После окончательной остановки, Леонард накрывает мое тело порстынкой с головой, как труп, блин! И выкатывает каталку из фургона. Ощущаю рывок и двойной удар, когда колеса касаются бетона. Я могу только вертеть головой, но простынки с обеих сторон слишком много, чтобы можно было её сдвинуть.
Звук колес по твердой поверхности царапает мозг, потом сменяется на тихий, резиновый, раздается пиканье лифта, он едет вниз. Снова вниз! Под землю. Глаза в очередной раз становятся влажными. С каждой минутой этой дороги мои шансы выжить уменьшаются. Разумом не могу осознать, что жизнь вот-вот закончится, это невероятно тяжело для психики. Но мыслей о том, как остаться в живых, нет.

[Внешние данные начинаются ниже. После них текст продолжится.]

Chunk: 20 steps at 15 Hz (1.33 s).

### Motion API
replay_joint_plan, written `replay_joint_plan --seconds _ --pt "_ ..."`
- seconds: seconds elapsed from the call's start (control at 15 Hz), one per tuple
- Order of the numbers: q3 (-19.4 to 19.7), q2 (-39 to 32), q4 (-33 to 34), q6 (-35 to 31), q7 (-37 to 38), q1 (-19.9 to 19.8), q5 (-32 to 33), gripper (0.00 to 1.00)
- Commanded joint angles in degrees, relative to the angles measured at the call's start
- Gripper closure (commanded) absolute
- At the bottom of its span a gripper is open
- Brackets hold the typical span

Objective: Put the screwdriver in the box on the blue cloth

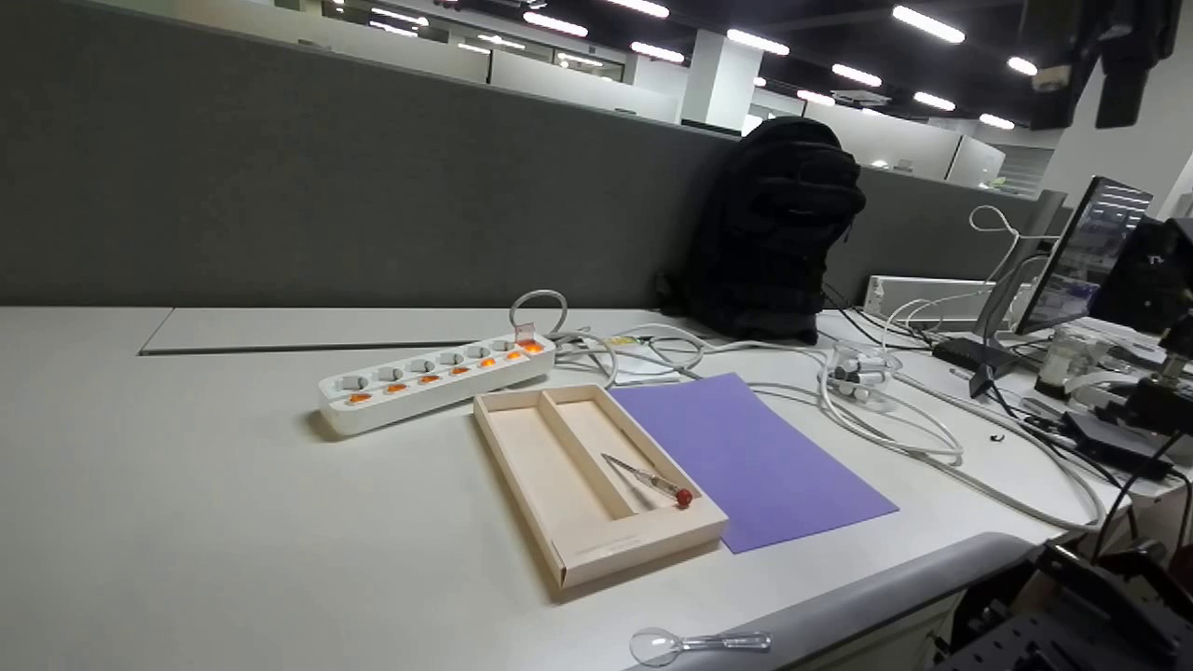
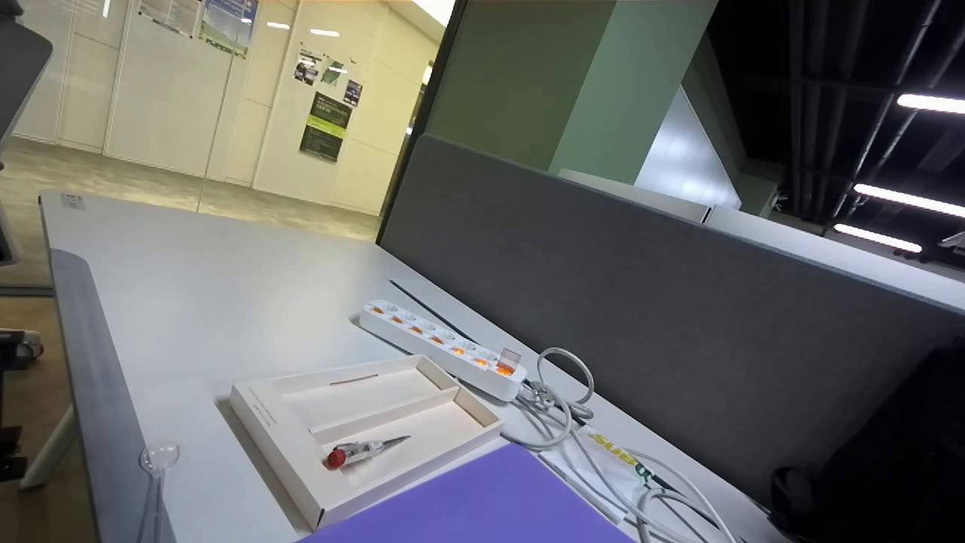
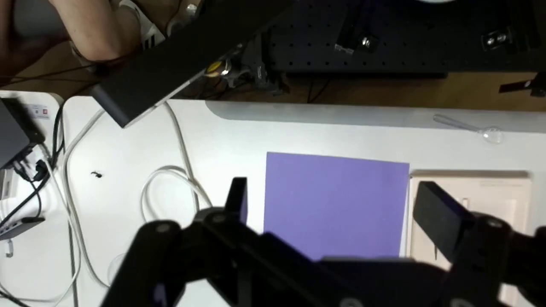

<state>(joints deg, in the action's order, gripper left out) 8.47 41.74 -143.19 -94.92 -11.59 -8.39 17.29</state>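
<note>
Looking past the gripper, its jaws wide apart and empty, we find the screwdriver in the box, in the compartment beside the blue cloth. Its red handle lies at the near end, tip toward the power strip, long axis seemingly running roughly along the box. Beyond stands a black backpack.

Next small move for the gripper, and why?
I'd probably shift the open gripper sideways over the screwdriver before descending: the wrist view frames the blue cloth between the gripper's spread jaws, while the screwdriver lies in the box beside that cloth.
</note>
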Motion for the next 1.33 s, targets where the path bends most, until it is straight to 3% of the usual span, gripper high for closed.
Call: replay_joint_plan --seconds 0.0,0.4,0.73,1.27 --pt "-0.4 -2.3 -2.7 -8.9 5.0 0.2 1.5 0.00" --pt "-3.1 -8.3 -7.7 -21.8 4.4 1.2 3.6 0.00" --pt "-5.2 -13.5 -10.5 -28.3 3.7 2.4 3.5 0.00" --pt "-4.7 -23.1 -12.2 -35.4 0.0 7.6 -6.7 0.00"
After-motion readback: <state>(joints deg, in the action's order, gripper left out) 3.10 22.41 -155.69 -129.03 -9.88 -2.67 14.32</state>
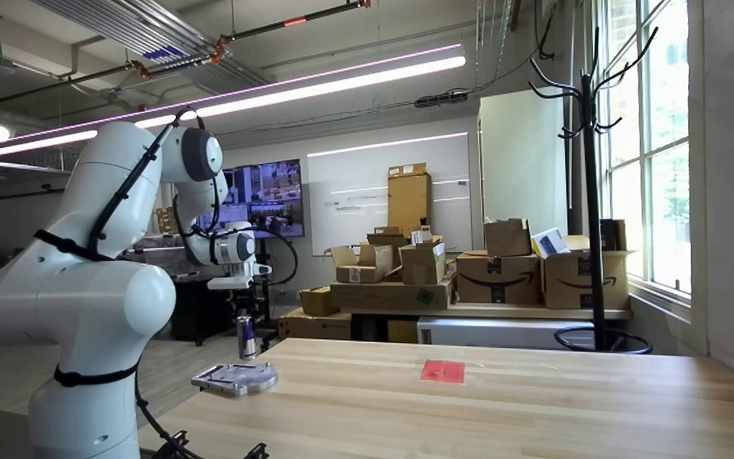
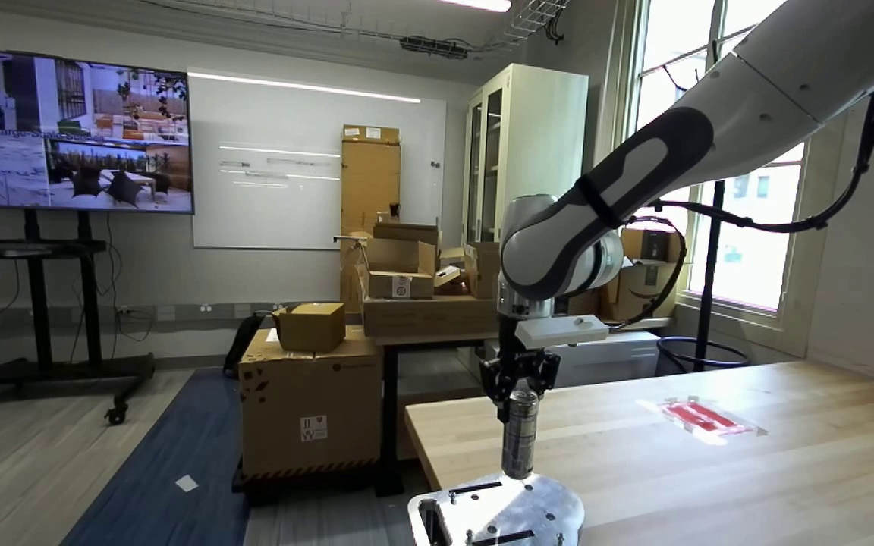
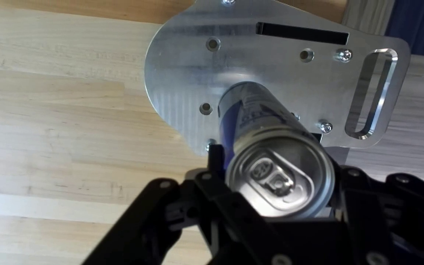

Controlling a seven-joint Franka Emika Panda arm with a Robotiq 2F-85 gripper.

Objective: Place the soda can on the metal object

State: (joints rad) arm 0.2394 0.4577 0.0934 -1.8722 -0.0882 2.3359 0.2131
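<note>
The soda can [image 1: 246, 339], slim with a blue-purple and silver body, also shows in an exterior view [image 2: 519, 444]. The gripper [image 1: 245, 313] is shut on its upper part and holds it about upright. In the wrist view the fingers [image 3: 276, 173] stand on both sides of the can's silvery top [image 3: 282, 184]. The metal object [image 1: 236, 379] is a flat silvery plate with slots, holes and screws at the table's edge. It also shows in the wrist view [image 3: 182, 70]. The can is over the plate; in an exterior view a small gap shows under it [image 2: 528, 500].
A flat red item [image 1: 443, 371] lies on the wooden table [image 1: 501, 421] away from the plate. The table's edge runs close to the plate. Several cardboard boxes [image 2: 308, 409] and a black coat stand [image 1: 593, 255] are behind the table.
</note>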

Леонард выкатывает каталку из лифта и спустя ещё пару минут петляния по коридорам наконец останавливается. Срывает простынку. Оглядываю место, куда он меня привез — какая-то смесь между камерой и медицинской палатой. Стены серые, матовые, покрытые, сразу заметно, чем-то мягким и пористым. Смотровое окно от пола до потолка во всю стену рядом с дверью. Напротив у стены незастеленная койка, в дальнем углу блестят нержавеющей сталью унитаз и раковина. Больше в камере нет ничего, даже стола, это наталкивает на мысль, что здешним узникам-пациентам не до интеллектуальных занятий вроде чтения или письма. А ещё им не приходится есть с комфортом, возможно, и вовсе не доводится есть. Палата смертников.
— Добро пожаловать домой, Анита, — Леонард с дикой радостной улыбкой смотрит на меня. — Ты была рождена в этом месте, и вот наконец вернулась туда, где должна была прожить всю свою недлинную жизнь!
Мои родители узнали, что он собрался сделать и сбежали, забрав меня с собой. А я их подвела. Горечь затапливает душу. Так нечестно. И никто меня тут не найдет и не спасет.
— А долго мне тут… — спрашиваю сиплым голосом, но не договариваю. Слишком больно осознавать приближение гибели, но желание получить хоть малейшую надежду жжется в груди раскаленной лавой. И я решаюсь-таки спросить: — Сколько у меня есть времени насладиться «домом»?